Un día los animales de la selva decidieron iniciar un particular concurso, ya que en todos ellos rondaba la duda de quién tenía la mejor voz y quizá por ello se organizó de inmediato un concurso de canto, en el cual se anotaron rápidamente casi todos los presentes, desde el jilguero hasta el rinoceronte. Guiados por el sabio búho, quien había aprendido en la ciudad de Atenas, todas las normas de una elección, así se decretó que el concurso se definiría por el voto secreto y universal de todos los concursantes, donde no estaba permitido votar por sí mismo y así serían de esta manera su propio jurado. Así fue, todos los animales, incluido el hombre, pasaron al estrado y cantaron recibiendo un intenso y acalorado aplauso de la audiencia. Luego anotaron su voto en un papelito y lo colocaron doblado en una gran urna que sostenía el búho. —El primer voto, hermanos, es para nuestro amigo, ¡el burro! Dijo el búho. Se produjo un silencio, seguido de algunos tímidos aplausos. —Segundo voto: ¡burro! Tercero... ¡burro! Los concursantes comenzaron a mirarse, sorprendidos al principio, acusadoramente después y, por último, cuando proseguían apareciendo votos para el burro, cada vez más culposos y avergonzados de sus propios votos. Todos sabían que no había peor canto que el desastroso rebuzno del equino. Sin embargo, uno tras otro, los votos lo elegían como el mejor de los cantores. Y así sucedió que, terminado el escrutinio, quedó decidido por “libre elección” del “imparcial” jurado, que el horrible y estridente canto del burro era el ganador: La mejor voz de la selva y alrededores.

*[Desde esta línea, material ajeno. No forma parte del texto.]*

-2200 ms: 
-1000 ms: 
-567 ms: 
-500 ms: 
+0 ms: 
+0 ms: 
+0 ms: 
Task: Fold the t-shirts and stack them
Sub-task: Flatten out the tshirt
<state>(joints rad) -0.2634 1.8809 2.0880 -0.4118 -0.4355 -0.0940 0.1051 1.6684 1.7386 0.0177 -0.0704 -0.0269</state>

El búho explicó después lo sucedido: —cada
concursante considerándose a sí mismo el indudable vencedor, había dado su voto
al menos calificado de los concursantes: aquél que no podía representar amenaza
alguna a su propia proclamación. La votación fue casi unánime. Sólo dos votos no fueron para el burro: el del propio
burro que nada tenía para perder y votó sinceramente por la calandria y el del
hombre que (cuando no) votó por sí mismo.